• WHAT THE TASK REQUIRES: Write out the data below in full, please. Keep every character as given.
BEGIN
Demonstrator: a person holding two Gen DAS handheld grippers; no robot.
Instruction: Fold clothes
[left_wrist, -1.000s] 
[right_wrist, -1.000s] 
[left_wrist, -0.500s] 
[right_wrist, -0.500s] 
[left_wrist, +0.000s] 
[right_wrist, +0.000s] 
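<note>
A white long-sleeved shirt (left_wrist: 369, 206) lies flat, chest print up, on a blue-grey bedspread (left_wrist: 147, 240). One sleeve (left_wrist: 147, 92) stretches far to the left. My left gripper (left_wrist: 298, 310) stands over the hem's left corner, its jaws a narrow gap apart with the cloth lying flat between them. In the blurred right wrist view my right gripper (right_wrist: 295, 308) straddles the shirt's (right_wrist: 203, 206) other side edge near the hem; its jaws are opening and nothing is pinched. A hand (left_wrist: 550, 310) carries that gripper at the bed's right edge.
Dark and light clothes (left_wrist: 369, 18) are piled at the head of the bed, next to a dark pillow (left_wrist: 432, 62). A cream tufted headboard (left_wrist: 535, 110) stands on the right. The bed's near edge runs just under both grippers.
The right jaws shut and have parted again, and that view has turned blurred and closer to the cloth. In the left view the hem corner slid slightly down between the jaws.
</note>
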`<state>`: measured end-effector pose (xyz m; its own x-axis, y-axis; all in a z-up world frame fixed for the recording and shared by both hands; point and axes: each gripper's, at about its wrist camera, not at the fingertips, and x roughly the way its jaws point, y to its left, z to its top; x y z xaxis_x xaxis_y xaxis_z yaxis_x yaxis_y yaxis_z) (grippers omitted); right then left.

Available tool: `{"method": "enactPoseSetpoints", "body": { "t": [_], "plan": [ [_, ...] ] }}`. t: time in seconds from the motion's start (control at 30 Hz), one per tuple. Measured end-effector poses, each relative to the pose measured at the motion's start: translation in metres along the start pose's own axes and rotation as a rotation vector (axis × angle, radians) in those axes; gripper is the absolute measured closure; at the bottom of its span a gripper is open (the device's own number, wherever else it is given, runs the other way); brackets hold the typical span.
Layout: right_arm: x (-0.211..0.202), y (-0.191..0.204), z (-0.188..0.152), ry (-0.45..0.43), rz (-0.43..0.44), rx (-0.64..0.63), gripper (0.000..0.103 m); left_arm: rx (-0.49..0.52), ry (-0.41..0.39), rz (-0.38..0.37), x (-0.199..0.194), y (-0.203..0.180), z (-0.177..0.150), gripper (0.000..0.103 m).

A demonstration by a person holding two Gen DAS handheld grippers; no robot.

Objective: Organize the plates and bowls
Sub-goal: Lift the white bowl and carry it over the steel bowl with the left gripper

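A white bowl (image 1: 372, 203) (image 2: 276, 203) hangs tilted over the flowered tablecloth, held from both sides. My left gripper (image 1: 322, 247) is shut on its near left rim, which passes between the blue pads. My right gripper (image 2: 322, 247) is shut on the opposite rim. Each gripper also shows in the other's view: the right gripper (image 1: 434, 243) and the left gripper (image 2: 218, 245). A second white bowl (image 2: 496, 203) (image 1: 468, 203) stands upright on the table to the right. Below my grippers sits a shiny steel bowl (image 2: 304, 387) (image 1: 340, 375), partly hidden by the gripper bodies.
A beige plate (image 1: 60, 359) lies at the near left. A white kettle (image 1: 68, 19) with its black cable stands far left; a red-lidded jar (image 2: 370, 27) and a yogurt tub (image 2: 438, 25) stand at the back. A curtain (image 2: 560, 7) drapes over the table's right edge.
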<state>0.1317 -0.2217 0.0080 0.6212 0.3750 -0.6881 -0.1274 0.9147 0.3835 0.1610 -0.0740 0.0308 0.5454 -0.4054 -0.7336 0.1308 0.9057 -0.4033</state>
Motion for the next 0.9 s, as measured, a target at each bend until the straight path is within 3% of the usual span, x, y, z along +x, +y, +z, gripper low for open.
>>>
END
• ANSWER SPACE:
Demonstrator: a person holding two Gen DAS handheld grippers; no robot.
Instruction: Fold clothes
[left_wrist, -1.000s] 
[right_wrist, -1.000s] 
[left_wrist, -0.500s] 
[right_wrist, -0.500s] 
[left_wrist, +0.000s] 
[right_wrist, +0.000s] 
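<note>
A white long-sleeved shirt (left_wrist: 369, 206) lies flat, chest print up, on a blue-grey bedspread (left_wrist: 147, 240). One sleeve (left_wrist: 147, 92) stretches far to the left. My left gripper (left_wrist: 298, 310) stands over the hem's left corner, its jaws a narrow gap apart with the cloth lying flat between them. In the blurred right wrist view my right gripper (right_wrist: 295, 308) straddles the shirt's (right_wrist: 203, 206) other side edge near the hem; its jaws are opening and nothing is pinched. A hand (left_wrist: 550, 310) carries that gripper at the bed's right edge.
Dark and light clothes (left_wrist: 369, 18) are piled at the head of the bed, next to a dark pillow (left_wrist: 432, 62). A cream tufted headboard (left_wrist: 535, 110) stands on the right. The bed's near edge runs just under both grippers.
The right jaws shut and have parted again, and that view has turned blurred and closer to the cloth. In the left view the hem corner slid slightly down between the jaws.
</note>
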`<state>`: measured end-effector pose (xyz m; its own x-axis, y-axis; all in a z-up world frame fixed for the recording and shared by both hands; point and axes: each gripper's, at about its wrist camera, not at the fingertips, and x roughly the way its jaws point, y to its left, z to its top; x y z xaxis_x xaxis_y xaxis_z yaxis_x yaxis_y yaxis_z) (grippers omitted); right then left.

Available tool: `{"method": "enactPoseSetpoints", "body": { "t": [_], "plan": [ [_, ...] ] }}`. t: time in seconds from the motion's start (control at 30 Hz), one per tuple. Measured end-effector poses, each relative to the pose measured at the motion's start: translation in metres along the start pose's own axes and rotation as a rotation vector (axis × angle, radians) in those axes; gripper is the absolute measured closure; at the bottom of its span a gripper is open (the device's own number, wherever else it is given, runs the other way); brackets hold the typical span.
Layout: right_arm: x (-0.211..0.202), y (-0.191..0.204), z (-0.188..0.152), ry (-0.45..0.43), rz (-0.43..0.44), rx (-0.64..0.63), gripper (0.000..0.103 m); left_arm: rx (-0.49..0.52), ry (-0.41..0.39), rz (-0.38..0.37), x (-0.199..0.194), y (-0.203..0.180), z (-0.177..0.150), gripper (0.000..0.103 m).

A demonstration by a person holding two Gen DAS handheld grippers; no robot.

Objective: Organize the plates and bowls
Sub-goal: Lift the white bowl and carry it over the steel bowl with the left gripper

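A white bowl (image 1: 372, 203) (image 2: 276, 203) hangs tilted over the flowered tablecloth, held from both sides. My left gripper (image 1: 322, 247) is shut on its near left rim, which passes between the blue pads. My right gripper (image 2: 322, 247) is shut on the opposite rim. Each gripper also shows in the other's view: the right gripper (image 1: 434, 243) and the left gripper (image 2: 218, 245). A second white bowl (image 2: 496, 203) (image 1: 468, 203) stands upright on the table to the right. Below my grippers sits a shiny steel bowl (image 2: 304, 387) (image 1: 340, 375), partly hidden by the gripper bodies.
A beige plate (image 1: 60, 359) lies at the near left. A white kettle (image 1: 68, 19) with its black cable stands far left; a red-lidded jar (image 2: 370, 27) and a yogurt tub (image 2: 438, 25) stand at the back. A curtain (image 2: 560, 7) drapes over the table's right edge.
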<state>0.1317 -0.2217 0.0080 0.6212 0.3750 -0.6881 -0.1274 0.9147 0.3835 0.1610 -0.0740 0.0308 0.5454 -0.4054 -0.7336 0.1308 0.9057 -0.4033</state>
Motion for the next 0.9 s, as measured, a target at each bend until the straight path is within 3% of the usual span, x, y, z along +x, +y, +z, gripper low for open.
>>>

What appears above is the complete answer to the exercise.